Another people-centric approach is creating ownership. Taskiran (2019) talks about organizational citizenship behavior (OCB) and entrepreneurial orientation (EO). OCB is a culture where employees go above and beyond without obligation or the expectation of a reward. Taskiran points out that OCB employees show ownership of their roles and decisions, ensuring their behavior is in the company’s best interest. EO also indicates ownership. EO is when an employee owns their role enough to be proactive and innovative in solutions. They feel safe enough to take risks and know they have the autonomy to make decisions and take actions to ensure the company is competitively aggressive, striving to be the best in class (Taskiran, 2019). Imagine a culture where your employees go above and beyond for the business, making decisions and executing results for the company’s interest. This culture is possible, but the company must put in the work to build a culture that creates ownership. Expecting the employees to be bought in when they lack the best bosses, an inclusive culture, and input on decisions is unrealistic. Organizations must start with building the right culture to attract and retain top talent; then, they can encourage an OCB and EO culture. OCB and EO employees love what they do, so they will perform above expectations; this will only materialize if an environment allows them to perform at their best and do what they love, serving the customers. 

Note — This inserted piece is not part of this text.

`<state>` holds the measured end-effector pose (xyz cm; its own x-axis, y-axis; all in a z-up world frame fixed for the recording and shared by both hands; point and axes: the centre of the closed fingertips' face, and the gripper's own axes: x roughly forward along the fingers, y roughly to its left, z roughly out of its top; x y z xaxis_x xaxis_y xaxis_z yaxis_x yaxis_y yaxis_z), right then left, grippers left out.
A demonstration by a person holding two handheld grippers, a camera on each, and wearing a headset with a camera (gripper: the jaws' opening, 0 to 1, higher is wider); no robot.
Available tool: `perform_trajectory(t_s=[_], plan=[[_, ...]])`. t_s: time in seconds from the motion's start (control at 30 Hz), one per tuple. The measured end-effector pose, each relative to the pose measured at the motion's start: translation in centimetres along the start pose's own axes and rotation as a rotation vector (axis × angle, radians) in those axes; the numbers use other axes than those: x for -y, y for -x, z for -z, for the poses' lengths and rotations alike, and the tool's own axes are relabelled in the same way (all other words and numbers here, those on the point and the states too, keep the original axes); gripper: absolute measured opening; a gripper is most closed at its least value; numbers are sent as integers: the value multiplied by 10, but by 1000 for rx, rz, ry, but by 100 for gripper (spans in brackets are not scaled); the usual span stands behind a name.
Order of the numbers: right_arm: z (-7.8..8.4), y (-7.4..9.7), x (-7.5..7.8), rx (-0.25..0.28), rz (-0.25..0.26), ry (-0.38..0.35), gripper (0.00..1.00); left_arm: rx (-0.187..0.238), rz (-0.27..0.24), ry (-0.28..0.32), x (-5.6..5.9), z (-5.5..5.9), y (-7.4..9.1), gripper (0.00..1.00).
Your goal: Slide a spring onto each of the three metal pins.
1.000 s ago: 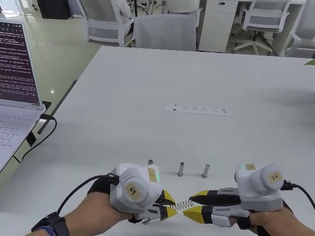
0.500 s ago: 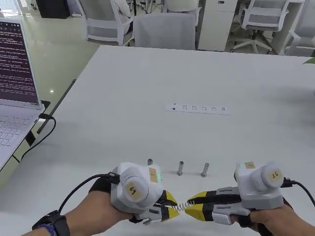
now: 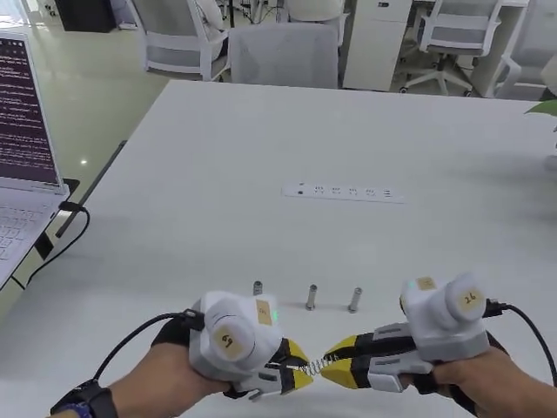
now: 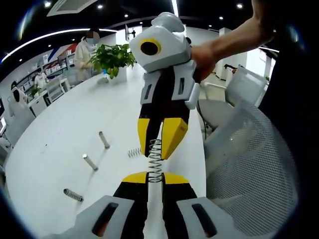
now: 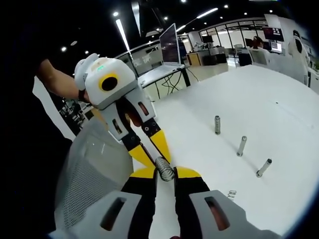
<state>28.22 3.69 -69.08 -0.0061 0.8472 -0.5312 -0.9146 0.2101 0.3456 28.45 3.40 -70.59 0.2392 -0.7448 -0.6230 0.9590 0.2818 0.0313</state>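
White table (image 3: 261, 139); office chairs (image 3: 283, 52) behind; open laptop (image 3: 22, 113) at left; ceiling striplights (image 5: 121, 31).

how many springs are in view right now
3. A held spring spans the left gripper and right gripper; a loose spring lies on the table; a fitted spring sits on the end pin. More may be hidden.

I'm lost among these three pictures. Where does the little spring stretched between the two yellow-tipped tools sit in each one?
Head view: the spring is low centre, nearer the person than the three metal pins.
Left gripper view: centre of the picture, running straight up; pins at lower left.
Right gripper view: just below centre, seen nearly end-on; pins at right.
Shared landmark: the row of three pins.
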Motion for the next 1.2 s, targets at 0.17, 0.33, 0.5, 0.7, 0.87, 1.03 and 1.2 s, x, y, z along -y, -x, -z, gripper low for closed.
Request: perform_trajectory(t_s=[0.17, 0.33, 0.5, 0.7, 0.87, 1.03, 1.2], plan=[[-7, 2, -1, -7, -3, 19, 10, 19, -10, 9, 0, -2, -1, 1], [-7, 2, -3, -53, -13, 71, 9, 27, -12, 5, 0, -3, -1, 1], [-10, 2, -5, -88, -14, 110, 8, 43, -29, 17, -2, -5, -2, 2], [-11, 2, -3, -118, -17, 126, 8, 59, -47, 30, -3, -5, -3, 2], [-11, 2, -3, -140, -19, 146, 8, 64, -55, 34, -4, -5, -5, 3], [-12, 2, -4, -144, -22, 149, 8, 77, -52, 47, -4, -8, -6, 3], [-12, 3, -5, -154, -25, 164, 8, 87, -46, 55, -3, -9, -7, 2]])
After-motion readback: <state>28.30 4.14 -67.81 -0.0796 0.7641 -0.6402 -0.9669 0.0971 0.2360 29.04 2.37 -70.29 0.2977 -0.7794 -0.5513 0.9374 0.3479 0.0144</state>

Customers, especially repeat customers, develop relationships with employees who offer great hospitality. Our job as employers is to support, inspire, and empower this connection. Retaining top talent increases stability, performance, and profits. Focusing on talent, leaders, and people-centric decisions helps create a culture that attracts and preserves great workers. Creating a sense of ownership enables a hospitality employee to be the best for the customer. Consequently, an inclusive culture is essential to rebuilding the hospitality industry to be better than ever. Establishing a culture where hospitality creates a welcoming, safe, and homey experience that addresses the needs and wants of the customer encourages repeat visits and drives excellent results.